Who Owns Your Movie Rating & Reviews Data?
Dave Winer thinks we should own our data, including movie ratings:
This is a long-told tale here on Scripting News. The classic example are the movie rating data held in silos by sites like Netflix and Yahoo Movies.But whose data is it??
Seems it belongs to the users and they should be able to take it where they want. Sure Yahoo is providing a recommendation engine, that's nice (and thanks), but they also get to use my data for their own purposes. Seems like a fair trade. And I'm a paying customer of Netflix. They just lowered the price but I'd much rather have gotten a dividend in the form of being able to use my own data.
Think of the mashups that would be possible.
Wouldn't it be great to link up Match.com with movie ratings to find dates that like the same movies?
Some of my Netflix Friends have rated thousands of movies, written scores of reviews, and have hundreds of movies in their queue. This data has a lot of value to these people, and there should be a way for customers to backup or transfer this information into other services. While it doesn't make sense for Netflix or Blockbuster to do this, it's a good opportunity for a third-party developer.

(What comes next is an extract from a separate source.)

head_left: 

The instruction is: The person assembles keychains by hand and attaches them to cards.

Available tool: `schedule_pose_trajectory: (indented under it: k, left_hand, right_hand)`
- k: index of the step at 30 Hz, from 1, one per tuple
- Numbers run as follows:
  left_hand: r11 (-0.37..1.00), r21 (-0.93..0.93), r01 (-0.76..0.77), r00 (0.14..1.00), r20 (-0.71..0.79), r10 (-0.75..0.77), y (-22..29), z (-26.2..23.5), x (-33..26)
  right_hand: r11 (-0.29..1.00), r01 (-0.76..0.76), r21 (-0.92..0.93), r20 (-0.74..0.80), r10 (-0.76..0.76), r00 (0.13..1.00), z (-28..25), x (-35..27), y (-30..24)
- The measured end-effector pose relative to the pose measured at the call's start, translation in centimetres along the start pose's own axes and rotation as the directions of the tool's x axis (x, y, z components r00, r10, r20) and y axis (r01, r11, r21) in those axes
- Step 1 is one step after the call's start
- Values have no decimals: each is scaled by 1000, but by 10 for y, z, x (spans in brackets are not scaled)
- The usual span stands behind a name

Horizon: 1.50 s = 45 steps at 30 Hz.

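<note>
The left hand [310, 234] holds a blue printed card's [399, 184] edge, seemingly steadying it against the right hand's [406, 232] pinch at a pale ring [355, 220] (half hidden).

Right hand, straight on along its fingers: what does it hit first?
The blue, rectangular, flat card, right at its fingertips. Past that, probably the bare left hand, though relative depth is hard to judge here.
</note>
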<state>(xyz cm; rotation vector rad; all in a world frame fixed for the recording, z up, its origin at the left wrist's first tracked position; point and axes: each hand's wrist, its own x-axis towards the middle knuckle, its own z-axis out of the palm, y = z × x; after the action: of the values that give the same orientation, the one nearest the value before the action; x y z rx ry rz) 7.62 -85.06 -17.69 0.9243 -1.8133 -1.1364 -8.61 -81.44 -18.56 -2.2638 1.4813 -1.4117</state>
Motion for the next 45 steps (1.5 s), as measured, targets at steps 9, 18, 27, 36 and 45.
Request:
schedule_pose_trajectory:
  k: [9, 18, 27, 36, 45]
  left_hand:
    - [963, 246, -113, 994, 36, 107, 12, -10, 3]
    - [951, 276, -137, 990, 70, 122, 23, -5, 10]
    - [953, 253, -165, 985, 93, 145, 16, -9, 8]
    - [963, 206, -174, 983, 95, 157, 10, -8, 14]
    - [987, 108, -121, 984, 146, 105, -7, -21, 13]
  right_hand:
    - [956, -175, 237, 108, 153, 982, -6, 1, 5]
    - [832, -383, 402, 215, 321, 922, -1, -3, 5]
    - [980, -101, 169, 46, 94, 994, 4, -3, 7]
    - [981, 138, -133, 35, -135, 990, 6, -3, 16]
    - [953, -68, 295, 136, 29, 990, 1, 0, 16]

I'm also surprised Blockbuster hasn't figured out how to import a Netflix queue yet.



According to the terms of use on the Netflix site, you own it but by submitting you give them a "perpetual, non-exclusive, royalty-free irrevocable license and right to display, use, reproduce or modify the Content submitted in any media, software or technology of any kind now existing or developed in the future." That would mean you own it, but they can use it any way they'd like once you send it to them.
As for developing 3rd party applications to use the data, they could take that to mean You own it, but if you want to use it somewhere else then you need to submit it to them, not pick it off the Netflix site.
Posted by:BulletproofHeeb | July 30, 2007 at 08:04 PM
it's all scrapable with browser plugins, but it seems like it'd be a legal gray area for Blockbuster to scrape it on behalf of the user for the purpose of importing it into their own database.
Posted by:Pollardito | July 30, 2007 at 08:52 PM
As long as I remain anonymous, I could care less who "owns" or "uses" my Netflix 3,000+ ratings and 500+ reviews.
Posted by:CJ | July 31, 2007 at 11:27 AM
You've created it - you own the copyright, unless someone does something to obtain those rights. Basically, NF did their homework in their T&C. If they were claiming Exclusive rights, then they would have to enter into a contract for those rights. You posting a review to their site does not automatically (regardless of their T&C) grant them exclusive rights.
That doesn't prevent them from copyrighting the material that appears on their site, meaning that no one can go in and "mine" (or "scrape") the material for their own purposes, especially if it would be used in conducting commerce (i.e., commercial use of your material).
By the way, the same copyright rules apply to any post you make, including posts on this and other blogs. Letters "to the editor" that are published in periodicals are the same.
Posted by:Old Timer Too | July 31, 2007 at 02:01 PM
Not sure why you linked to just a blurb about the real article (http://www.readwriteweb.com/archives/towards_the_attention_economy_opening_silos.php). But the article is not about copyright ownership as the previous commenters are thinking about. It is about portability of your data. If you use de.licio.us you can easily export your data to another online or browser bookmark service, you can also export your RSS feeds using OPML. However despite the fact that you created movie reviews and ratings on Netflix you can't export them. If you want to move to Blockbuster or simply add them to your IMDB account can you? No. That's the point of the article, websites need to give users more control over and access to their own data.